(Required action) For the data below, give again exactly the lines from the one containing "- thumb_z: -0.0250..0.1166" through the one containing "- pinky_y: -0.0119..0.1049", both ends included, and no others.

(Given information)
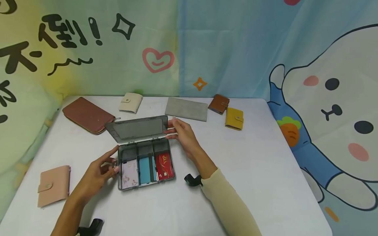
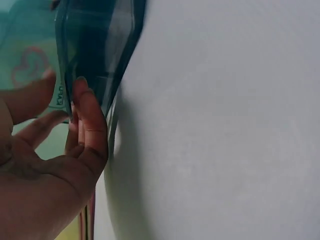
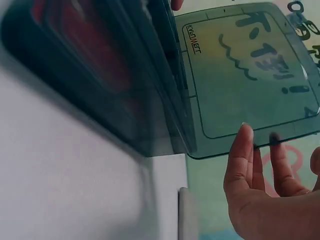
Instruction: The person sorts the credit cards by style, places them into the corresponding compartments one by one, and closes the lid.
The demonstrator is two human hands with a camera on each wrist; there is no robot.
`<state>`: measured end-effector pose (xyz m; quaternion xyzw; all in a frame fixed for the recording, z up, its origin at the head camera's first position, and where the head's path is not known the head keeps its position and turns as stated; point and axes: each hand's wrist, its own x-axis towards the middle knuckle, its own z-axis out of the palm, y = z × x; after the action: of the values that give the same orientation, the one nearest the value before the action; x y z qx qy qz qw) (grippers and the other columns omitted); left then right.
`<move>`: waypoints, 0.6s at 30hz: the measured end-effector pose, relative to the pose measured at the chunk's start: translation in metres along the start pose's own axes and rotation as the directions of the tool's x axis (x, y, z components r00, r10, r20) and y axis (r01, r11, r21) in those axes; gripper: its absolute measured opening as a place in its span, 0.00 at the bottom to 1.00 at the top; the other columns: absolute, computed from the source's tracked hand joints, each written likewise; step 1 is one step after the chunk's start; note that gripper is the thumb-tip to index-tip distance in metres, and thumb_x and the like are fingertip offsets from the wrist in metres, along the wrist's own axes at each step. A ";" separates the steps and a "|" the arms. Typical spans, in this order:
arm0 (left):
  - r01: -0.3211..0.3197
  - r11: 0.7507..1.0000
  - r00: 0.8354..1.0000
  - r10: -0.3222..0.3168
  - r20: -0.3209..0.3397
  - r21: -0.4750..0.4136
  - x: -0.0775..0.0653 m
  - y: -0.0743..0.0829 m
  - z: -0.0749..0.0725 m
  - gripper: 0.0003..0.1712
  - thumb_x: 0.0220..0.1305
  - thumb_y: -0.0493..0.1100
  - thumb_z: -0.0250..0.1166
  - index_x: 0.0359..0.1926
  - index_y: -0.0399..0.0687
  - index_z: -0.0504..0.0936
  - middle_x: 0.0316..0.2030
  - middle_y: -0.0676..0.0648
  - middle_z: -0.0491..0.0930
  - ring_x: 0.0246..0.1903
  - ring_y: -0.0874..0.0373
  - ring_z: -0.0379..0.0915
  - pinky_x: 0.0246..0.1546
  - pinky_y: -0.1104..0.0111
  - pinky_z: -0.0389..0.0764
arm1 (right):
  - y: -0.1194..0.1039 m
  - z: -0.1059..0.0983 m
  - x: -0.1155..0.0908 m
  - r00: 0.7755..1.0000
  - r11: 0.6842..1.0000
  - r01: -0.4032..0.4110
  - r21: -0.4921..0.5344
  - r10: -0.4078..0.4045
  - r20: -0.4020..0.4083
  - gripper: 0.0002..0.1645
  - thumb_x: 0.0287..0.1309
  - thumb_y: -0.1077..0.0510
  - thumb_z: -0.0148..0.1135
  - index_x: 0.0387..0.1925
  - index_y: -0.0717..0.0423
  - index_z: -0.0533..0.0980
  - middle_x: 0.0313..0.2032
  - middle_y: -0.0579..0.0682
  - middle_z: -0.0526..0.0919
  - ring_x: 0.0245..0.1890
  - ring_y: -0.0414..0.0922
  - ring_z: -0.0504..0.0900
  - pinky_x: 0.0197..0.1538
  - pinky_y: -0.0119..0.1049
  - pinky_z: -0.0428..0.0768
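Note:
A grey see-through storage box sits on the table with its hinged lid raised. Its compartments hold a pale patterned card, a blue card with a dark stripe and a red card marked VIP. My left hand rests its loosely bent fingers against the box's left side; in the left wrist view its thumb stands apart from the wall. At the lid's right edge is my right hand. Its mostly straight fingers touch that edge, with the thumb off it.
Along the back lie a brown zip wallet, a cream card holder, a long grey wallet, a brown card holder and a yellow one. A pink wallet lies at the left. A printed curtain hangs behind.

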<state>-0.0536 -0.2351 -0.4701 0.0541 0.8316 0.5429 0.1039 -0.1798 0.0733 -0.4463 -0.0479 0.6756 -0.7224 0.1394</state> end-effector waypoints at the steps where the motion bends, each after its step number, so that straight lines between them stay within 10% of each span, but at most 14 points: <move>1: 0.017 0.999 1.000 -0.017 0.002 -0.031 0.000 0.000 -0.001 0.40 0.72 0.39 0.60 0.79 0.60 0.53 0.52 0.36 0.69 0.39 0.60 0.77 0.37 0.71 0.80 | -0.002 0.000 -0.003 1.000 1.000 0.010 -0.018 -0.010 0.006 0.31 0.75 0.38 0.46 0.56 0.60 0.76 0.52 0.57 0.79 0.52 0.56 0.84 0.50 0.41 0.84; 10: 0.038 0.970 0.999 -0.036 0.015 -0.241 -0.002 -0.001 -0.005 0.32 0.82 0.53 0.37 0.79 0.47 0.50 0.53 0.38 0.68 0.44 0.59 0.76 0.43 0.68 0.81 | -0.005 -0.009 -0.035 0.994 0.940 0.081 -0.331 -0.054 0.091 0.24 0.75 0.41 0.48 0.52 0.53 0.80 0.47 0.51 0.86 0.47 0.51 0.81 0.49 0.46 0.82; 14: 0.062 0.982 0.998 -0.067 -0.019 -0.179 -0.003 0.003 -0.003 0.32 0.81 0.54 0.41 0.78 0.49 0.52 0.53 0.39 0.67 0.40 0.59 0.76 0.40 0.67 0.82 | -0.003 -0.010 -0.053 0.979 0.859 0.156 -0.487 -0.069 0.191 0.24 0.68 0.40 0.59 0.57 0.47 0.78 0.53 0.45 0.83 0.54 0.48 0.78 0.52 0.47 0.79; 18: 0.073 0.997 0.996 -0.074 -0.046 -0.019 -0.004 0.008 0.002 0.36 0.76 0.52 0.55 0.78 0.58 0.52 0.54 0.39 0.68 0.40 0.59 0.76 0.39 0.69 0.81 | -0.001 -0.004 -0.074 0.931 0.706 0.290 -0.646 -0.052 0.361 0.42 0.54 0.36 0.72 0.68 0.36 0.69 0.73 0.44 0.64 0.72 0.46 0.60 0.65 0.55 0.70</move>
<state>-0.0494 -0.2311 -0.4630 0.0099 0.8306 0.5469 0.1047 -0.1098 0.0965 -0.4372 -0.2746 0.8561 -0.4115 0.1492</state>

(Answer box)
  - thumb_z: -0.0250..0.1166
  - index_x: 0.0359..0.1926
  - index_y: -0.0399..0.0687
  - index_z: -0.0504..0.0936
  - middle_x: 0.0316..0.2030
  - middle_y: -0.0676..0.0648
  - middle_z: -0.0491..0.0930
  - ring_x: 0.0246..0.1903
  - ring_y: -0.0874..0.0373
  - ring_z: -0.0379..0.0915
  - pinky_x: 0.0246..0.1546
  - pinky_y: -0.1104..0.0111
  - pinky_z: -0.0389..0.0764
arm1 (right):
  - y: -0.1194..0.1039 m
  - z: -0.1059..0.0983 m
  - x: -0.1155..0.0908 m
  - r00: 0.7755..1.0000
  - r11: 0.6842..1.0000
  - r01: -0.4032..0.4110
  - r21: -0.4921..0.5344
  - r10: -0.4078..0.4045
  - r20: -0.4020..0.4083
  - gripper: 0.0002..0.1645
  - thumb_x: 0.0287..0.1309
  - thumb_y: -0.1077..0.0510
  - thumb_z: -0.0148..0.1135
  - index_x: 0.0387..0.1925
  - index_y: -0.0717..0.0423
  - index_z: -0.0533..0.0980
  - middle_x: 0.0313..0.2032
  - middle_y: -0.0579..0.0682
  - middle_z: -0.0526..0.0919
  - ring_x: 0.0245..0.1890
  - ring_y: -0.0414..0.0922
  - ring_z: -0.0504..0.0900
  - pinky_x: 0.0197..0.1538
  - pinky_y: -0.0119..0.1049

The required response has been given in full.